Aim of the task
Please repeat the lines below, exactly and only, from the one that holds "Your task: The" through the one that holds "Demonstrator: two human".

Stored items:
++++

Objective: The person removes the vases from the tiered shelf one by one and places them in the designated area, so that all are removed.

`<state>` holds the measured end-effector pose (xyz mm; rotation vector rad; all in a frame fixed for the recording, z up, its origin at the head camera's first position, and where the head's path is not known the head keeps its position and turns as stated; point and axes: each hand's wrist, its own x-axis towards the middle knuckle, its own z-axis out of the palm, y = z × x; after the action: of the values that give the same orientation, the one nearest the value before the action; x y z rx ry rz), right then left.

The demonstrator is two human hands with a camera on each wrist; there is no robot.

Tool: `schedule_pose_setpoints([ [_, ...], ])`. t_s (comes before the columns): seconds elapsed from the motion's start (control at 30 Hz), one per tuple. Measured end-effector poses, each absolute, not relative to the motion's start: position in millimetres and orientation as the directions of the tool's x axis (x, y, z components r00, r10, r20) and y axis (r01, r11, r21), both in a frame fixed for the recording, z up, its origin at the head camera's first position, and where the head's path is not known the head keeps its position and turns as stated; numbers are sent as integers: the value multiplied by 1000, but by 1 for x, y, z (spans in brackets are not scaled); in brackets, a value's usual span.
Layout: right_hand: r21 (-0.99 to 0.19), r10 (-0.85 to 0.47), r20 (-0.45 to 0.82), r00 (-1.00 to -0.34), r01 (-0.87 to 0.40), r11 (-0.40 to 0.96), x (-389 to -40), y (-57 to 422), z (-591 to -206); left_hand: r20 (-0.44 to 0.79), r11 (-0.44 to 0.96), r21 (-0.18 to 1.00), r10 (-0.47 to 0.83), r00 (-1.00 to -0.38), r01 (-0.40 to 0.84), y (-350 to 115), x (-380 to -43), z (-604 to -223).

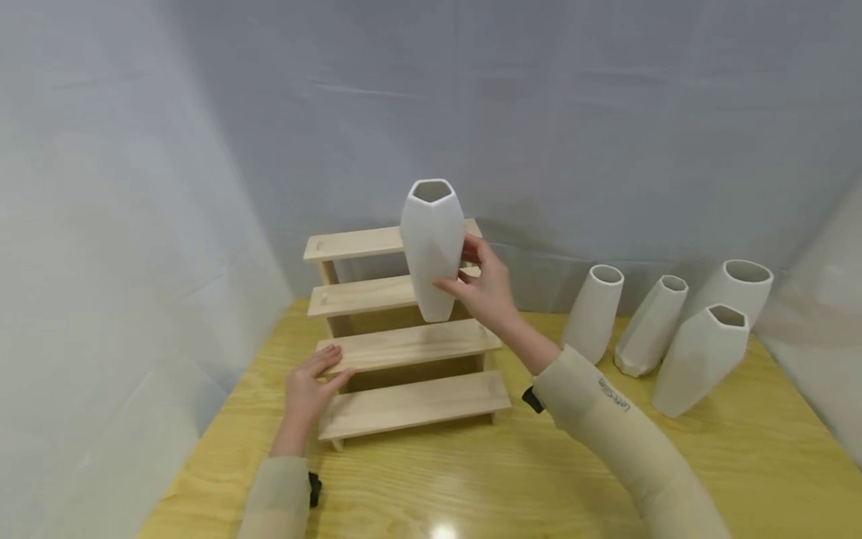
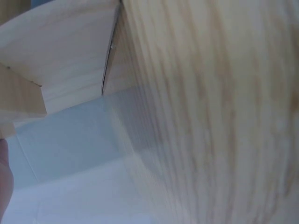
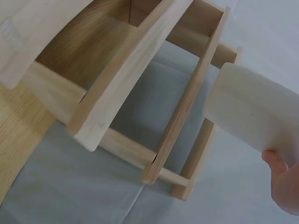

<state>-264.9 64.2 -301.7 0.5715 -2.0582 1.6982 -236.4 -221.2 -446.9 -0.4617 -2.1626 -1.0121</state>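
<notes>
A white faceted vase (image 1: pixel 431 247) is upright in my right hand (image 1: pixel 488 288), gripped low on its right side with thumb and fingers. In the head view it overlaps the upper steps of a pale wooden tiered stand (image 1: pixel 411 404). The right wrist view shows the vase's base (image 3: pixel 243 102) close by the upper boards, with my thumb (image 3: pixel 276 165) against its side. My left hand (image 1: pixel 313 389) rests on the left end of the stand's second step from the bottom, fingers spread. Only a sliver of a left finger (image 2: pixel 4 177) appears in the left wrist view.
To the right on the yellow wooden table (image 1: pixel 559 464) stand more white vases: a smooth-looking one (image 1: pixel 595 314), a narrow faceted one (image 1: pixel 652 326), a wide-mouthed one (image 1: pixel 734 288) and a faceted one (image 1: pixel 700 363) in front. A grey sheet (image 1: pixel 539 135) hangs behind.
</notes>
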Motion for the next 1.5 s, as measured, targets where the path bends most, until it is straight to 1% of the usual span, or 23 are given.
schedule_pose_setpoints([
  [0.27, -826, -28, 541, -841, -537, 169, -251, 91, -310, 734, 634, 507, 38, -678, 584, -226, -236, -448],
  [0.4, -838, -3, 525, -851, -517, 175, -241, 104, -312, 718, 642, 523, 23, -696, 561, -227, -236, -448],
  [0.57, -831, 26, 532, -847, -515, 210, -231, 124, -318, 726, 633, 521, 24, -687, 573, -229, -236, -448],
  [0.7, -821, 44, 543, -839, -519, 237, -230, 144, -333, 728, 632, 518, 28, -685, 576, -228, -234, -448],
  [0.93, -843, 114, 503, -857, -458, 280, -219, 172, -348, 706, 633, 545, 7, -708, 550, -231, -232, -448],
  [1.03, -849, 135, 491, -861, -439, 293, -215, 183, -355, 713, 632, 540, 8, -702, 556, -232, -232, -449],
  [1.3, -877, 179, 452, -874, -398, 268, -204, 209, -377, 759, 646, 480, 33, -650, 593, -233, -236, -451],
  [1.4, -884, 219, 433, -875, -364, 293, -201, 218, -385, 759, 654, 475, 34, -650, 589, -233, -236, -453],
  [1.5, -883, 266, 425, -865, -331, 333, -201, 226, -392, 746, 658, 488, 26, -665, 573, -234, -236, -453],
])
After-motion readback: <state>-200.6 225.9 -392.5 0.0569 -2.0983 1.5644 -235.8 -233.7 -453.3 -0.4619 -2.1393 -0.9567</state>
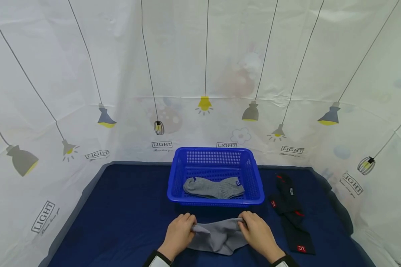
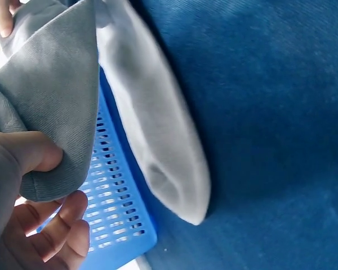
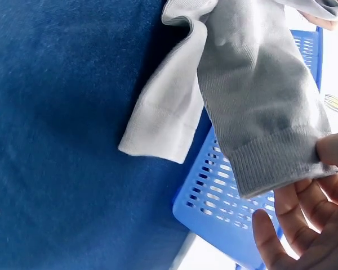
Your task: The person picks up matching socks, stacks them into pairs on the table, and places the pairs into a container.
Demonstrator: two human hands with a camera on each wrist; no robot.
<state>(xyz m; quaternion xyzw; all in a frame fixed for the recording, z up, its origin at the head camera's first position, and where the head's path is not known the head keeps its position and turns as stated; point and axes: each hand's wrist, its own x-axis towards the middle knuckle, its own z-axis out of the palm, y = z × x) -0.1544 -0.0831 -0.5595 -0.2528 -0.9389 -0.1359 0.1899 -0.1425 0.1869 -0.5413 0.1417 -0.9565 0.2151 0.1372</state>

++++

Your response
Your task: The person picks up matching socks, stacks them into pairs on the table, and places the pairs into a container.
Demonstrator: two human hands with a camera on each wrist; no robot.

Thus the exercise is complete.